A third kind of error, similar to the previous one, is to falsely assume that the divisions are completely distinct. The best way to describe this mistake is with an example. Suppose, as above, we claim that that postal workers[C] ≠ lawyers[C], and furthermore we claim that people have only one job (assume that this is true for the moment). Given those premises can we conclude that no postal worker is a lawyer? No, we cannot. For example, consider a lawyer who works for the post office. Such a person is a postal worker (because they are employed by the post office) and they are a lawyer, but they don’t have two jobs. A way to see how this mistake differs from the previous one is to consider how objects are divided into subgroups. Usually it is by properties (in our example having a particular job can be thought of as having a particular property). If they have property X they go in group A, if they have Y they go to group B, ect. If the divisions aren’t exclusive then we are saying that some one object may have more than one of the properties that we use to decide which category it belongs to. In contrast if the divisions aren’t completely distinct it is to say that there are properties such that the objects with those properties are to be placed in more than one group. Again, this is much more likely to be a problem for an analysis by categories.

Before I elaborate on the fourth common mistake I should probably mention a way to use an analysis by categories that is immune to the mistakes listed previously, which is when it is used primarily as a rhetorical device. By this I mean that the structure of an analysis by categories is used simply as a way to systematically discuss your subject matter, and not to draw any further conclusions about it. You break it us into a number of categories and then talk about each one. You don’t have to worry about exhaustion because you aren’t trying to uncover every possible detail about your topic. Nor do you have to worry about exclusivity or distinctness. An example of this use of the method is this very post. Here I am analyzing analysis by category by dividing flawed uses of this technique into different groups.
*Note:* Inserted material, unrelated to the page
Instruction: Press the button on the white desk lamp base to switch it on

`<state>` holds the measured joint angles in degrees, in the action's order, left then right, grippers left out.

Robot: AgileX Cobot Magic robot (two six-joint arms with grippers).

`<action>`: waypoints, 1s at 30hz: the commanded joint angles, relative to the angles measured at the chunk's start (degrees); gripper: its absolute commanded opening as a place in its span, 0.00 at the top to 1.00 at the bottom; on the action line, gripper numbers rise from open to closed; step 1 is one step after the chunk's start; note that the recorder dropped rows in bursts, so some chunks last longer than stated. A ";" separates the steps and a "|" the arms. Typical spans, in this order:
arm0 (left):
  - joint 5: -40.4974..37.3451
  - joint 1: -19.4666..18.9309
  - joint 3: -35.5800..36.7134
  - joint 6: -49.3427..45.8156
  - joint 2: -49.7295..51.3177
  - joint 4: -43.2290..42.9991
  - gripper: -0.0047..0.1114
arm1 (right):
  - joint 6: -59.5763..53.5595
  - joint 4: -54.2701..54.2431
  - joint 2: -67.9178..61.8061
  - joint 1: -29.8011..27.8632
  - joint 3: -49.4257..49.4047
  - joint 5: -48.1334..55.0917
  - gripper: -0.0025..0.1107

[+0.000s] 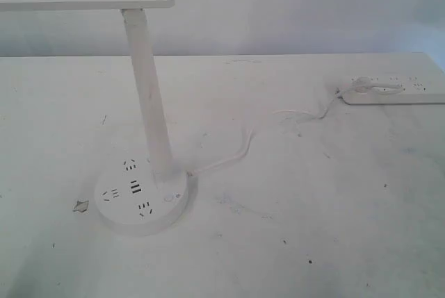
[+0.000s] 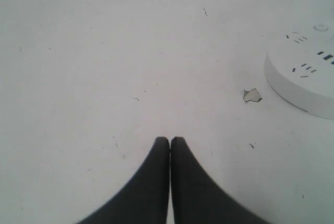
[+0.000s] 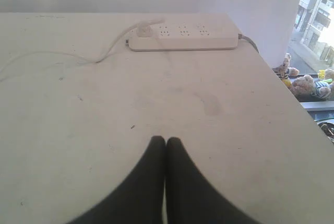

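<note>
The white desk lamp (image 1: 148, 103) stands at the left of the exterior view, its bar head reaching off the left edge. Its round white desk lamp base (image 1: 142, 211) carries dark socket holes, two USB slots and the small round button (image 1: 168, 199) near the pole's foot. In the left wrist view the base (image 2: 297, 85) lies off to one side and the button (image 2: 320, 27) shows at its far rim. My left gripper (image 2: 170, 140) is shut and empty, well away from the base. Shut too and holding nothing, my right gripper (image 3: 166, 141) hangs over bare table. Neither gripper appears in the exterior view.
A long white power strip (image 1: 393, 92) (image 3: 182, 37) lies at the back right, with the lamp's thin cord (image 1: 240, 151) running to its plug. A small chip of debris (image 1: 81, 206) (image 2: 252, 95) lies left of the base. The table's right edge (image 3: 292, 104) is close to the strip.
</note>
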<state>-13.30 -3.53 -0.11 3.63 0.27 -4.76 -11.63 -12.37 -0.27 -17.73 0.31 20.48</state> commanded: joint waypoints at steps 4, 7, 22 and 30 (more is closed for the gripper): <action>0.03 0.18 0.11 0.02 -0.27 0.18 0.96 | -0.10 0.24 0.27 -0.44 -0.31 -0.39 0.98; 0.03 0.18 0.11 0.02 -0.27 0.18 0.96 | -0.10 0.24 0.27 -0.44 -0.31 -0.39 0.98; 0.03 0.18 0.11 0.02 -0.27 0.18 0.96 | -0.10 0.24 0.27 -0.44 -0.31 -0.39 0.98; 0.03 0.18 0.11 0.02 -0.27 0.18 0.96 | -0.10 0.40 0.27 -0.44 -0.31 -1.31 0.98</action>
<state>-13.30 -3.53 -0.11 3.63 0.27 -4.76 -11.63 -12.37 -0.27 -17.73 0.31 20.48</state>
Whether every possible mistake falls under one of the groups, or whether some mistakes fall under more than one group, is irrelevant to whether the post is useful for identifying and helping prevent common mistakes made when using the method.

The fourth, and final, kind of mistake (that I will discuss here), assuming existence, is perhaps the most serious mistake to make, at least for an analysis by categories. Making the mistake of assuming existence entails doing an analysis by categories and then, afterwards, assuming that there are objects which fall into those categories, and then using the properties of those categories, as detailed by the analysis, to argue for some further position, or to explain some phenomena. This is, I think, is the most subtle mistake to make, and one that occurs relatively frequently in complicated analyses. The paper starts with a detailed analysis by categories, and each category is given detailed treatment. Then the author goes on to use those categories to deal with some philosophical problem. The problem is that if some of those categories are empty then obviously they can’t be a good treatment of the problem they are applied to. For example, we could consider the profession that supplies to people everything they need (like a super-santa) as one of our divisions of adults into careers. And we could analyze with great detail the nature of such a career. Then, when we were done, we could go on to conclude that we have what we need because of these people. Obviously this example is silly, but anytime a philosopher engages in ontology (a categorization of what exists) and then goes on to use their ontology to deal with certain philosophical problems or to answer certain questions there is a good chance they have made this mistake, unless they have taken a moment between finishing their ontology and using it to demonstrate that the categories of their ontology aren’t empty.

[Note: feel free to submit other common kinds of errors that occur as part of analysis by categories / argument by cases with a comment.]